Another highlight of the conference was provided by the first measurements of bottomonium in heavy-ion collisions, reported by the STAR collaboration for gold–gold (Au–Au) collisions at RHIC and the CMS collaboration for Pb–Pb collisions at the LHC. The charmonium and bottomonium families represent a well defined set of Bohr radii that are commensurate with the typical thermal length scales expected in dense QCD matter. On general grounds, it has long been conjectured that, depending on the temperature of the produced matter, the higher excited states of the quarkonium families should melt while the deeper-bound ground states may survive in the dense medium.

While the theoretical formulation of this picture is complicated by confounding factors related to limited understanding of the quarkonium formation process in the vacuum and possible new medium-specific formation mechanisms via coalescence, the CMS collaboration presented preliminary data of the Υ family that are in qualitative support of this idea (figure 3). In particular, CMS has established within statistical uncertainties the absence of higher excited states of the Υ family in the di-muon invariant mass spectrum, while the Υ 1s ground state is clearly observed. The rate of this ground state is reduced by around 40% (suppression factor, RAA = 0.6) in comparison with the yield in proton–proton collisions, consistent with the picture that the feed-down from excited states into this 1s state is stopped in dense QCD matter. STAR also reported a comparable yield. Clearly, this field is now eagerly awaiting LHC operations at higher luminosity to gain a clearer view of the conjectured hierarchy of quarkonium suppression in heavy-ion collisions.

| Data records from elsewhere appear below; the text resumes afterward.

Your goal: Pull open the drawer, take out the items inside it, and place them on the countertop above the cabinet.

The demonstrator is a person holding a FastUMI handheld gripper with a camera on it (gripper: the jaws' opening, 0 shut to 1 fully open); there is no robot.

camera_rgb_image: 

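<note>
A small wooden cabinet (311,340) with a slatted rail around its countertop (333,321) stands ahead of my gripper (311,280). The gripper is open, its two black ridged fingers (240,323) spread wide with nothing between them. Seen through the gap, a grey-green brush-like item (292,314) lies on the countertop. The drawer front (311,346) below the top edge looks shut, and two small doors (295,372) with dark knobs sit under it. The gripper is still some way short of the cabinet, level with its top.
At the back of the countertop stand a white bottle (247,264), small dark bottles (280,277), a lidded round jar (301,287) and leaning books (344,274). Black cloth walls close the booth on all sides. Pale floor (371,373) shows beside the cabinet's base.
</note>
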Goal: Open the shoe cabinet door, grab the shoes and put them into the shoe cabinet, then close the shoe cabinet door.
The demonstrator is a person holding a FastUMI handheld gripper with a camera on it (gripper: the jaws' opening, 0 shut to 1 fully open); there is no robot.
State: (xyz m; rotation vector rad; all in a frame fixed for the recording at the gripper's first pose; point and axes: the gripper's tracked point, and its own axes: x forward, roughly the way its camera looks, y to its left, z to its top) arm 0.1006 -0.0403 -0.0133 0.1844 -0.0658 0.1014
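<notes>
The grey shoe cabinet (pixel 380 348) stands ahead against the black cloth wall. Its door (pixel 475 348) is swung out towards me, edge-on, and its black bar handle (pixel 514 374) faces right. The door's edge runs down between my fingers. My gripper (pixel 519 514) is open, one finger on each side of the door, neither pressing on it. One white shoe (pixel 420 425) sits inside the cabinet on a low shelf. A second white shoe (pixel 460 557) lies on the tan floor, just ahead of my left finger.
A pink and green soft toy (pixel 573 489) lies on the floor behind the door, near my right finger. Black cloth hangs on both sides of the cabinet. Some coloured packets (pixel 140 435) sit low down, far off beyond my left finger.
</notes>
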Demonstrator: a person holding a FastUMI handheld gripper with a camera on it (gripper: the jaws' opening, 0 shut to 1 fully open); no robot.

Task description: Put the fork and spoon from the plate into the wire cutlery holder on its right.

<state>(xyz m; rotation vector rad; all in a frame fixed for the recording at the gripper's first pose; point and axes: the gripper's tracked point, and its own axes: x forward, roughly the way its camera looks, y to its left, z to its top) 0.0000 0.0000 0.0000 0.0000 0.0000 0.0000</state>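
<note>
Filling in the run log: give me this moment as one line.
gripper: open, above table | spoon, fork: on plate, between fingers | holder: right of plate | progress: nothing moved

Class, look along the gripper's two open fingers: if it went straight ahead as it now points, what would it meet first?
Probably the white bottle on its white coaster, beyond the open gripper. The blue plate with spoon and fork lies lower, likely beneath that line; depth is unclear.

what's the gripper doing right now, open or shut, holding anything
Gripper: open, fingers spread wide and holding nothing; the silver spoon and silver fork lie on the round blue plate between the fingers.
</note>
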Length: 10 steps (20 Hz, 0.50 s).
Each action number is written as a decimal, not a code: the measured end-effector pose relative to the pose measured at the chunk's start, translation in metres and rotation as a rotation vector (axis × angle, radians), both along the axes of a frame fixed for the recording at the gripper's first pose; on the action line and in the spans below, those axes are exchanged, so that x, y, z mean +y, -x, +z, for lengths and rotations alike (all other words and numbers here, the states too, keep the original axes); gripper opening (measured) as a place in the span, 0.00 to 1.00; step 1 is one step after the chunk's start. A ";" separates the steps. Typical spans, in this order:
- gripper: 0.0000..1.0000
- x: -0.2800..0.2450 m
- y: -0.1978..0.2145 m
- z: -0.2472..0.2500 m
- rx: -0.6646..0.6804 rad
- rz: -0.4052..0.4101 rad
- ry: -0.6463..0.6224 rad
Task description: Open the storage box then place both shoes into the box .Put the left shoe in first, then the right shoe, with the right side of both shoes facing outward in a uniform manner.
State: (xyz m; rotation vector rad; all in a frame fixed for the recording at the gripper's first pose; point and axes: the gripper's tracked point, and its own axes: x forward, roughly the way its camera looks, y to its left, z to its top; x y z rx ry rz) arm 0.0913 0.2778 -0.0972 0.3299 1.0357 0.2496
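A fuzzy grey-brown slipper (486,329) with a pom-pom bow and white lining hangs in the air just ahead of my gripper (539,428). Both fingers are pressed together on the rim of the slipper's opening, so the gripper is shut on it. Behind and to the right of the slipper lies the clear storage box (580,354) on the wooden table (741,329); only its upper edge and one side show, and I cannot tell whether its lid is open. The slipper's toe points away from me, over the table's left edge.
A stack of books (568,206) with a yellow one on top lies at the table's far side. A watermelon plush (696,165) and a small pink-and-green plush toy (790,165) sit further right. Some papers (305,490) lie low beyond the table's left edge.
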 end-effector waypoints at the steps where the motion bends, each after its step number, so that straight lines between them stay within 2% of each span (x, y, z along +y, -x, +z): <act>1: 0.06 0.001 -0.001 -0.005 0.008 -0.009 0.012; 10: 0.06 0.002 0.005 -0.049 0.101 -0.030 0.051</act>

In addition to the scientific programme, Quark Matter 2011 was accompanied by an effort to reach out to the general public. The week before the conference, the well known French science columnist Marie-Odile Monchicourt chaired a public debate between Michel Spiro, president of CERN Council, and Etienne Klein, director of the Laboratoire de Recherches sur les Sciences de la Matière at Saclay and professor of philosophy of science at the Ecole Central de Paris, attracting an audience of around 400 from the Annecy area. During the Quark Matter conference, physicists and the general public attended a performance by actor Alain Carré and the world-famous Annecy-based pianist Francois-René Duchable that merged classical music, literature and artistically transformed pictures from CERN. On another evening, the company Les Salons de Genève performed the play The Physicists, by Swiss writer Friedrich Dürrenmatt, in Annecy’s theatre. While the conference reached out successfully to the general public, participants encountered some problems in reaching out because the wireless in the conference centre turned out to be dysfunctional. However, the highlights were sufficiently numerous to reduce this to a footnote. As one senior member of the community put it during the conference dinner: “It was definitively the best conference since the invention of the internet.”